### What the exercise asks
Report each line below that carries the word "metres".

▽

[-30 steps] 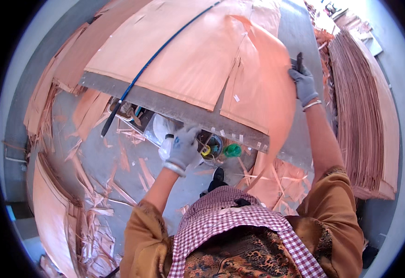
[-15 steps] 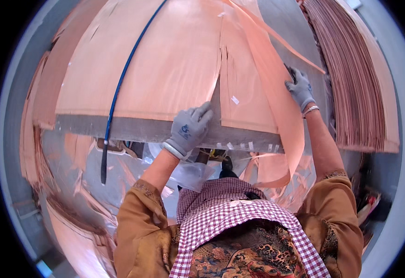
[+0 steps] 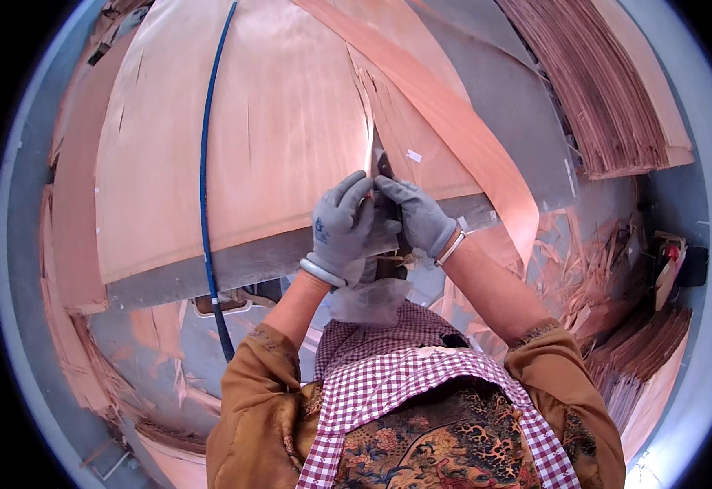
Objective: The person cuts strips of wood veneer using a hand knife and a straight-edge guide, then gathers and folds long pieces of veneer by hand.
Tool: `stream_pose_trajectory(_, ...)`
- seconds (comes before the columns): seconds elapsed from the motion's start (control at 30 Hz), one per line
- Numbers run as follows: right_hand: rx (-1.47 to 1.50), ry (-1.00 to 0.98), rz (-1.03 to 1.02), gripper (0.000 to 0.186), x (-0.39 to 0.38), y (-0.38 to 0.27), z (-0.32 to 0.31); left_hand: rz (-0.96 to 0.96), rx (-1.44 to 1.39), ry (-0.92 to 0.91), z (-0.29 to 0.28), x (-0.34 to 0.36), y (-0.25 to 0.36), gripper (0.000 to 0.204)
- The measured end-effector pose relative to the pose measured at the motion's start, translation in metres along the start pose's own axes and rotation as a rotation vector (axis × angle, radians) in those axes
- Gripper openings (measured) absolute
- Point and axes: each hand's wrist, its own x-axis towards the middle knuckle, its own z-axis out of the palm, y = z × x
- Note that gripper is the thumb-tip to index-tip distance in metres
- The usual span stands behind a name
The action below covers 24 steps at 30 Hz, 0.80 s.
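A large pale-pink wood veneer sheet (image 3: 282,138) lies on a grey table (image 3: 185,273), split lengthwise near its right side. My left hand (image 3: 342,230), in a grey glove, pinches the sheet's edge at the split, where the edge is lifted. Close beside it my gloved right hand (image 3: 421,213) is closed on a dark, flat, knife-like tool (image 3: 383,163), its tip at the gap. The tool's lower part is hidden by my fingers. Right of the split is a narrower veneer piece (image 3: 433,163) with a small white tape patch (image 3: 414,156).
A long loose veneer strip (image 3: 454,134) slants across the right and hangs over the table's front edge. A blue rod (image 3: 205,163) lies across the sheet. Stacked veneers (image 3: 592,81) stand far right, others (image 3: 79,204) at left. Scraps (image 3: 568,269) litter the floor.
My right hand has come left from the loose strip to the split, beside my left hand, bringing the dark tool. The sheet's edge at the split is now lifted; the view has shifted.
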Motion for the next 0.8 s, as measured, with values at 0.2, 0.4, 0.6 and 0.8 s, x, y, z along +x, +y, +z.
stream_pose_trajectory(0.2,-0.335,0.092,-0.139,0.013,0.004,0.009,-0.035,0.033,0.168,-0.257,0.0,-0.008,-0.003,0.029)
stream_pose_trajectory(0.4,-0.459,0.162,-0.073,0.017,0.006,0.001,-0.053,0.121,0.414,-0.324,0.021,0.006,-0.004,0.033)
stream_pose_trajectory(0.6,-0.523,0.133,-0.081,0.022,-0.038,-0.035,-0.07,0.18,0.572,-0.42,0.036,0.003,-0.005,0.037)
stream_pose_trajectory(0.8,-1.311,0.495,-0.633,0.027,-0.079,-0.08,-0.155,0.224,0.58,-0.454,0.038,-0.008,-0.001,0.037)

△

### Task result
- The measured end-effector pose relative to the pose measured at the motion's start, translation in metres along the start pose's own axes and rotation as a rotation vector (axis × angle, radians) in those axes
- Note that gripper is the thumb-tip to index-tip distance in metres

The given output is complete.